## What is expected
State the number of lines in the records underneath where the word "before" turns up, and say nothing else.
=== Material provided ===
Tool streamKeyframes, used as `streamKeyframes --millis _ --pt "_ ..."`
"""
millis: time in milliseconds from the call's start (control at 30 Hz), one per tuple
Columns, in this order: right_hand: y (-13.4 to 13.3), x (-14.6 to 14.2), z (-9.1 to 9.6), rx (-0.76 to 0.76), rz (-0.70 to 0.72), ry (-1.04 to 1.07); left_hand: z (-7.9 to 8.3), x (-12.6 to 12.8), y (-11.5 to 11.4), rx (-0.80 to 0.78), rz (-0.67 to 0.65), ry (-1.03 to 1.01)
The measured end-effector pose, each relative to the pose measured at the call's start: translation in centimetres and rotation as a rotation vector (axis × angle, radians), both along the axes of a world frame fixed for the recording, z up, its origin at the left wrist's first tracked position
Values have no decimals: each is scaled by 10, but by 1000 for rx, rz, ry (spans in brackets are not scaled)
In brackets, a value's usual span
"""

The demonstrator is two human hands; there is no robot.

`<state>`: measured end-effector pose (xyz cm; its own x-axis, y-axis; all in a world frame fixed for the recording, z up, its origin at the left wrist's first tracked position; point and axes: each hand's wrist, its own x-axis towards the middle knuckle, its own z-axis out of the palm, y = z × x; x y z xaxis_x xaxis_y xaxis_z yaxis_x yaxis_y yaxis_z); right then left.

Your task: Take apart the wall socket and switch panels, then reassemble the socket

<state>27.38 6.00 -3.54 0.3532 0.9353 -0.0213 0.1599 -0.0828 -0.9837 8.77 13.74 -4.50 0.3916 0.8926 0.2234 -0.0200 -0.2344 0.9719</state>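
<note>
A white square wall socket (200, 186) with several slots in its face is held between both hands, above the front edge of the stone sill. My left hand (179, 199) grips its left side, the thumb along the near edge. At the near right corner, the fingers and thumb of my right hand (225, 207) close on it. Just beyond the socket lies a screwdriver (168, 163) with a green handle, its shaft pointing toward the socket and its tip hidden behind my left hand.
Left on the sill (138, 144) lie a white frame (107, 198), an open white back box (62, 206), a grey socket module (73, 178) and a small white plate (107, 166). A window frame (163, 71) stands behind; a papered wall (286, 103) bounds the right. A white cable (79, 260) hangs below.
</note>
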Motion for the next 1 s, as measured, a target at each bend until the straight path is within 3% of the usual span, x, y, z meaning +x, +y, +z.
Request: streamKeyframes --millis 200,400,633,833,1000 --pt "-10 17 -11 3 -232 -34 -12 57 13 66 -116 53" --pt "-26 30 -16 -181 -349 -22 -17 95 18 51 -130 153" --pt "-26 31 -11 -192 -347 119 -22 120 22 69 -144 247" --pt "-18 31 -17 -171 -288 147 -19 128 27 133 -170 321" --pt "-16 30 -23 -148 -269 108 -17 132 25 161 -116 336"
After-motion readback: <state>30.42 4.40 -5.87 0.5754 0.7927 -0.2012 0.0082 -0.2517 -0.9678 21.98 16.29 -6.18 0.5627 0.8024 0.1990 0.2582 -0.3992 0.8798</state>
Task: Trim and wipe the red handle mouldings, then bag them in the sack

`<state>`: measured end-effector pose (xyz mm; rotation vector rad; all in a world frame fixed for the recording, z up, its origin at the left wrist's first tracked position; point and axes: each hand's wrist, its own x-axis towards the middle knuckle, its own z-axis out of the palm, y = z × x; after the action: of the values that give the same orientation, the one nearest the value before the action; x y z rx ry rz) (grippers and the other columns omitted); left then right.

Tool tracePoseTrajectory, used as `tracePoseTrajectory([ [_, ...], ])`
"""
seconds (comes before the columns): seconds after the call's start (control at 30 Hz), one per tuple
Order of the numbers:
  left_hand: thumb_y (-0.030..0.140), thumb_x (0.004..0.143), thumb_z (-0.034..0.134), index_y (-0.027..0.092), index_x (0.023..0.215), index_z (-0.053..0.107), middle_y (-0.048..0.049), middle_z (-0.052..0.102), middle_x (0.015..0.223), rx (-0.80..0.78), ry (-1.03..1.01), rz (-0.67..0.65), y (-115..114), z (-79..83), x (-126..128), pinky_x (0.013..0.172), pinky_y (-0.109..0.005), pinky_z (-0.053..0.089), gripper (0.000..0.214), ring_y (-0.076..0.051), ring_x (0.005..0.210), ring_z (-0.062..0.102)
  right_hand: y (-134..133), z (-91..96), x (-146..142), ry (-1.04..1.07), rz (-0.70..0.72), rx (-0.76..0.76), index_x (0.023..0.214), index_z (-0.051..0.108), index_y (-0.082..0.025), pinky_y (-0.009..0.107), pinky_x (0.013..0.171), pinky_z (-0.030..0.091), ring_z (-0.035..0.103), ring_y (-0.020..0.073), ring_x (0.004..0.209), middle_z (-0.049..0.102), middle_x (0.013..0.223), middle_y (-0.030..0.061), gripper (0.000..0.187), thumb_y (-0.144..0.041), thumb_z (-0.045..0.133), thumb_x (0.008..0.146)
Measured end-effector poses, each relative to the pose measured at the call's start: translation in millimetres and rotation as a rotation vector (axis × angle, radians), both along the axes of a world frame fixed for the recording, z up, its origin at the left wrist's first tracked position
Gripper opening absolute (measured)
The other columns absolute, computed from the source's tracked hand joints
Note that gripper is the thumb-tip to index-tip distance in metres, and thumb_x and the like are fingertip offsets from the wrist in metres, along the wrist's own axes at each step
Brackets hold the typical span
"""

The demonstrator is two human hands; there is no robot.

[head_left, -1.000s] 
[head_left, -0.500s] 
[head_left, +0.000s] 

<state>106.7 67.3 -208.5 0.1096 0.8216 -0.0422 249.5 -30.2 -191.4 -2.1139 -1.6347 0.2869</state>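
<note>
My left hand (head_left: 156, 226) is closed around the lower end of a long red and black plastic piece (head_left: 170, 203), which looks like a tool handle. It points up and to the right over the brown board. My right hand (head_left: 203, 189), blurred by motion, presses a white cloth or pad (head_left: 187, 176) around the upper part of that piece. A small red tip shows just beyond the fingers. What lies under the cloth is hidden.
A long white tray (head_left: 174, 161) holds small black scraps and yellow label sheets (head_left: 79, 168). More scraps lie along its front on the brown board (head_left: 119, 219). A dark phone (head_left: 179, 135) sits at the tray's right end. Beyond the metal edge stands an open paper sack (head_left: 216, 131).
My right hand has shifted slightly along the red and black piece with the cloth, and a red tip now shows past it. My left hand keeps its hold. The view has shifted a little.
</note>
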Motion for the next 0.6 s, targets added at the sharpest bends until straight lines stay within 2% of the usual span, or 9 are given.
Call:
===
## Written answer
2